◆ **Goal of the exercise**:
Say how many lines in the entries hold the word "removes", and reply with that number only.

◆ **Excerpted data**:
_ _ _ _ _ _ _

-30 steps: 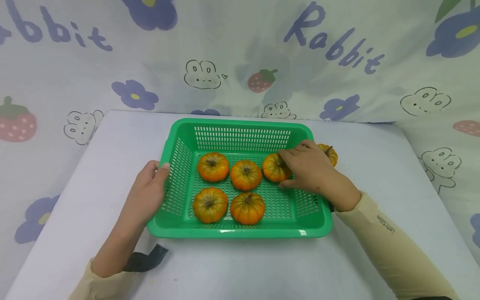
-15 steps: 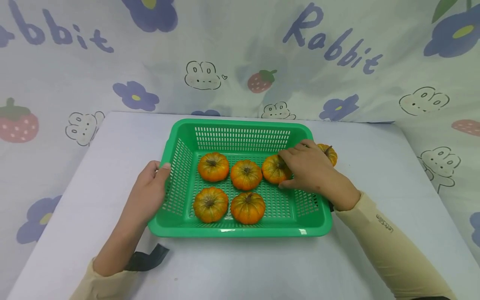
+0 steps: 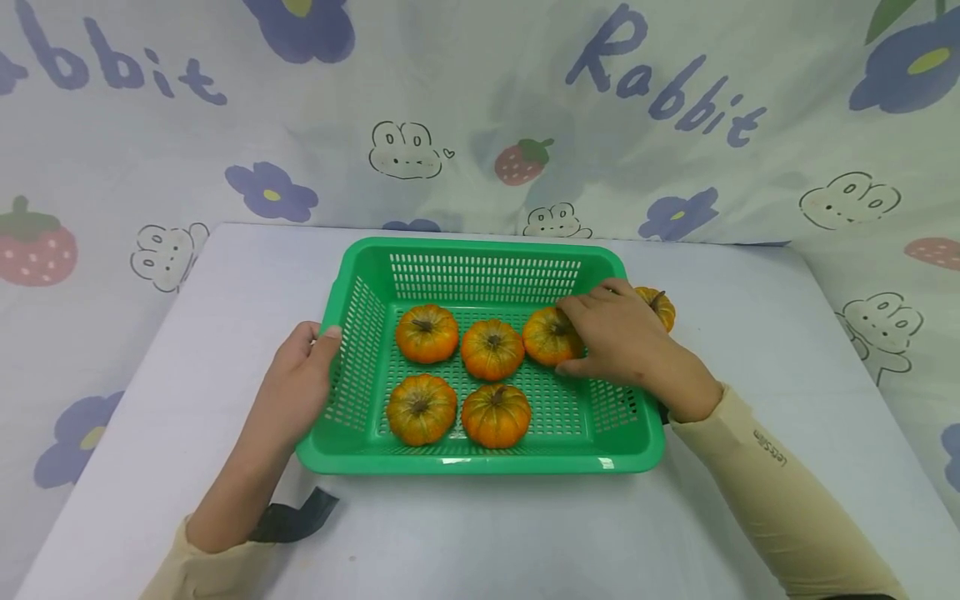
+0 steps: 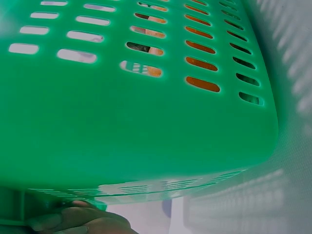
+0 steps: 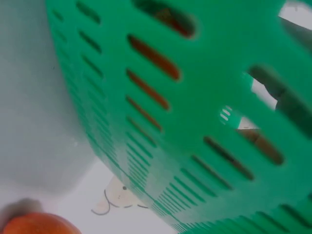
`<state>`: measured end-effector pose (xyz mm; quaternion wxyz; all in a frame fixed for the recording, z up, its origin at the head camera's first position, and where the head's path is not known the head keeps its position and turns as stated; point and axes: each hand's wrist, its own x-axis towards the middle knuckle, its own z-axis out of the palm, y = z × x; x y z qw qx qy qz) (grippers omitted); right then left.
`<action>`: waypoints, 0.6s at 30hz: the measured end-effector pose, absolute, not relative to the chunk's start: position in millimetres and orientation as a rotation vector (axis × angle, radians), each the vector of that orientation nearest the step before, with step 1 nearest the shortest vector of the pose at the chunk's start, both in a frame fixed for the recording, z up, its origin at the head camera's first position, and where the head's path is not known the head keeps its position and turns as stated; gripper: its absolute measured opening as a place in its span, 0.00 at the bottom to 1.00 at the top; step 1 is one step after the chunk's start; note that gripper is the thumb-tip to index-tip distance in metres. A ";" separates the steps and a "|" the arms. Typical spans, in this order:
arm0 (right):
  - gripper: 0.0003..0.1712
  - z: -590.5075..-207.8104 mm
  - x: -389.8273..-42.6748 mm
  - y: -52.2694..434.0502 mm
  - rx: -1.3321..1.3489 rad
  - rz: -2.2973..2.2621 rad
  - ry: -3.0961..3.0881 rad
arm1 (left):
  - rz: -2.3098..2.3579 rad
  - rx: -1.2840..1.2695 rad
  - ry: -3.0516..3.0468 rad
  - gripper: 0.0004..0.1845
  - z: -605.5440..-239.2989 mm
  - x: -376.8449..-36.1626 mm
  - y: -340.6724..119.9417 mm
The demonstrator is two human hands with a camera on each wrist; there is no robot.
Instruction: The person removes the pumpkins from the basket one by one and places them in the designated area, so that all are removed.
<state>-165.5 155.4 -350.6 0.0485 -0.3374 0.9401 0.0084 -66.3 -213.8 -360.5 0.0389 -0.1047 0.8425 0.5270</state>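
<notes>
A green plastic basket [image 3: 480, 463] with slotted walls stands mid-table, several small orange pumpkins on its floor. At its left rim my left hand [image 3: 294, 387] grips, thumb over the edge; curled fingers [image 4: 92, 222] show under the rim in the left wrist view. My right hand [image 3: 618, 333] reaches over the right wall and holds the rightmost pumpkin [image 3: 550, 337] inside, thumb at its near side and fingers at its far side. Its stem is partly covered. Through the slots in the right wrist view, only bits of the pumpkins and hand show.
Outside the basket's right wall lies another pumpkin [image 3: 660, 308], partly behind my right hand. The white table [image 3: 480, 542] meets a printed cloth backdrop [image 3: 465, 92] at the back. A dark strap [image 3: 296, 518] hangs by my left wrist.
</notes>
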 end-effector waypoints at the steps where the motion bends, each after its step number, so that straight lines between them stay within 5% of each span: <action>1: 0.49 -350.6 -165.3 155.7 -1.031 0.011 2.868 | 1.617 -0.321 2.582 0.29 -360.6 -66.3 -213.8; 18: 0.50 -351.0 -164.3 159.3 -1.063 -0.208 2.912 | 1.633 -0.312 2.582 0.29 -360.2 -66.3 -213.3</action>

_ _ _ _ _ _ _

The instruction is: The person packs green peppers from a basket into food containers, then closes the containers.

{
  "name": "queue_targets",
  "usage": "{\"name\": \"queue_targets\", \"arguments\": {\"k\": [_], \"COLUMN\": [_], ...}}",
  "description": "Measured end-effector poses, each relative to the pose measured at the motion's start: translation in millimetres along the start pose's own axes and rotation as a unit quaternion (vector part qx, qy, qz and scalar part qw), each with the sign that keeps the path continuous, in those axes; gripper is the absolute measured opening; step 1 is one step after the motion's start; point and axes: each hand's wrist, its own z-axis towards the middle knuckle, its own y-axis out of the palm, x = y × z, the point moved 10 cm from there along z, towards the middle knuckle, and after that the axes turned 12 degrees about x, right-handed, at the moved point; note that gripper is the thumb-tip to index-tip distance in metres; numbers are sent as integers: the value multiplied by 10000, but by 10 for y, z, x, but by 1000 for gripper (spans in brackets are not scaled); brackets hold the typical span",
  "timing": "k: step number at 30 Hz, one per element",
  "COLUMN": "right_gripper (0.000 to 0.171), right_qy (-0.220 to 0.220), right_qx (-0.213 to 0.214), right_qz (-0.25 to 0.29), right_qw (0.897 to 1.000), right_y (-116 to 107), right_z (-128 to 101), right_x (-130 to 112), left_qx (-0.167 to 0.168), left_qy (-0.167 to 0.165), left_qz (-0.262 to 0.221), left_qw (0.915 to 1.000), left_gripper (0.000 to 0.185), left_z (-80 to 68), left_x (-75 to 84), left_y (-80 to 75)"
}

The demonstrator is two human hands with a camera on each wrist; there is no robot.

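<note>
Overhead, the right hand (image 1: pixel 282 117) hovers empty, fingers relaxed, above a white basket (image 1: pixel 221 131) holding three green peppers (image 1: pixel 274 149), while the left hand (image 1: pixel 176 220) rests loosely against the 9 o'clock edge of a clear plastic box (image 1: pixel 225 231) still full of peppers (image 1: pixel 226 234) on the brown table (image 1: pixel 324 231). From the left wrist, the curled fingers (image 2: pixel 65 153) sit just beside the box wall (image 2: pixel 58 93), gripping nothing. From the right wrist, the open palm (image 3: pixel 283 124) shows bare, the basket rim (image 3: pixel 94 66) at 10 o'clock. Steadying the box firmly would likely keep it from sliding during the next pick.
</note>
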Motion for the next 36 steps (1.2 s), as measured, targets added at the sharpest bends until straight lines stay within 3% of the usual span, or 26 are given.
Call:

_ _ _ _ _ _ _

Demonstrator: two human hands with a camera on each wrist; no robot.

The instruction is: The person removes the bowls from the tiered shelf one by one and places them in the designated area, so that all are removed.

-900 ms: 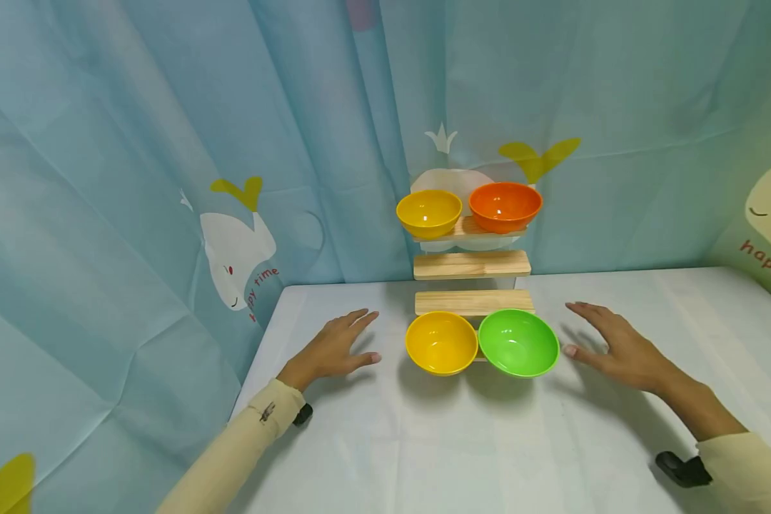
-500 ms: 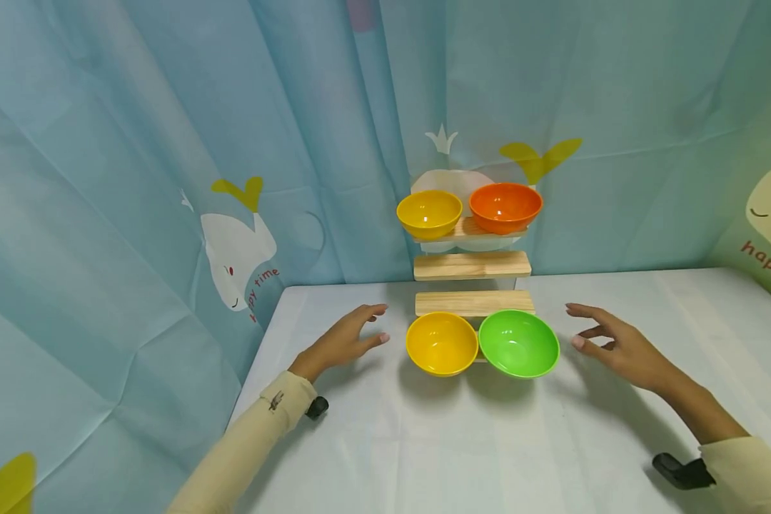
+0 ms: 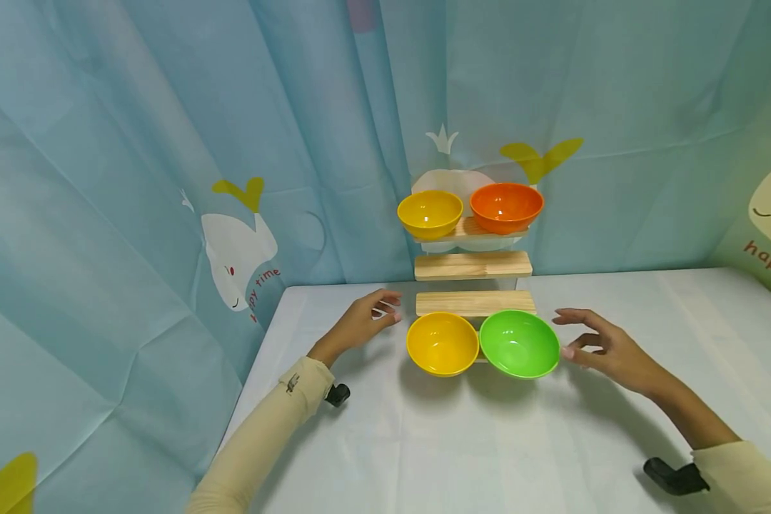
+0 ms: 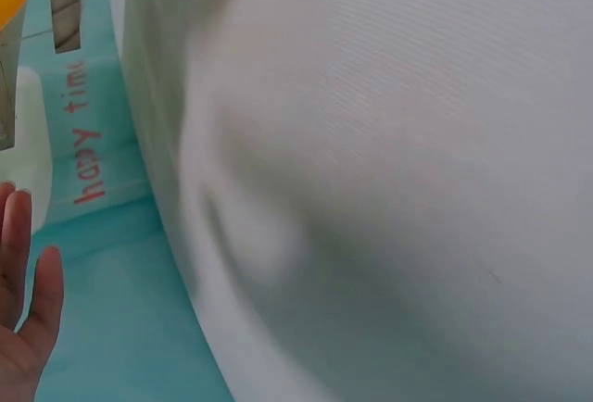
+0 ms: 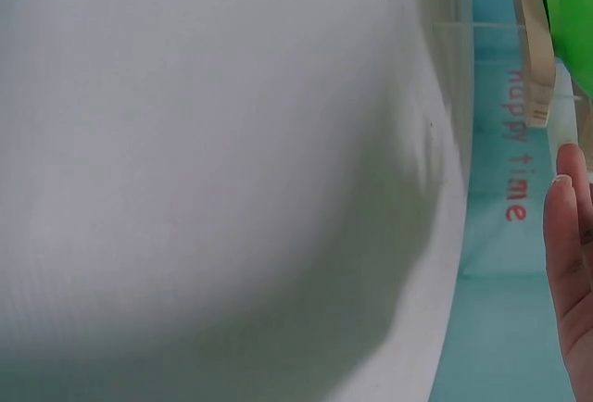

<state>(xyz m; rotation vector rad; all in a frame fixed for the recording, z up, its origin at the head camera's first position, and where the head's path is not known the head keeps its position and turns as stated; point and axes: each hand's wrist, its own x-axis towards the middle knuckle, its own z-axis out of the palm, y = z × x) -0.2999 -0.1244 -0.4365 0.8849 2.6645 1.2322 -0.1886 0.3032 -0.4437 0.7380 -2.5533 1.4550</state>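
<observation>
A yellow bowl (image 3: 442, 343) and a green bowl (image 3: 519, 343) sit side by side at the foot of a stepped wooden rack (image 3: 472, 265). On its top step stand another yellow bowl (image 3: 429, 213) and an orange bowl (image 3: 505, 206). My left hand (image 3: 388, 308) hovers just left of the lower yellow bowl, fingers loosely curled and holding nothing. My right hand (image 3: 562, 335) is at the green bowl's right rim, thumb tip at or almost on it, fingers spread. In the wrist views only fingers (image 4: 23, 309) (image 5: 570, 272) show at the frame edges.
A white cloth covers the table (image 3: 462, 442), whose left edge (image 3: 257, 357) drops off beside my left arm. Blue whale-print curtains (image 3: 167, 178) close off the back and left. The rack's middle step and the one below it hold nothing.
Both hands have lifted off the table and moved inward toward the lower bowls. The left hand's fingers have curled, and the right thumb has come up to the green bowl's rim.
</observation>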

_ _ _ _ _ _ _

◆ **Task result**:
2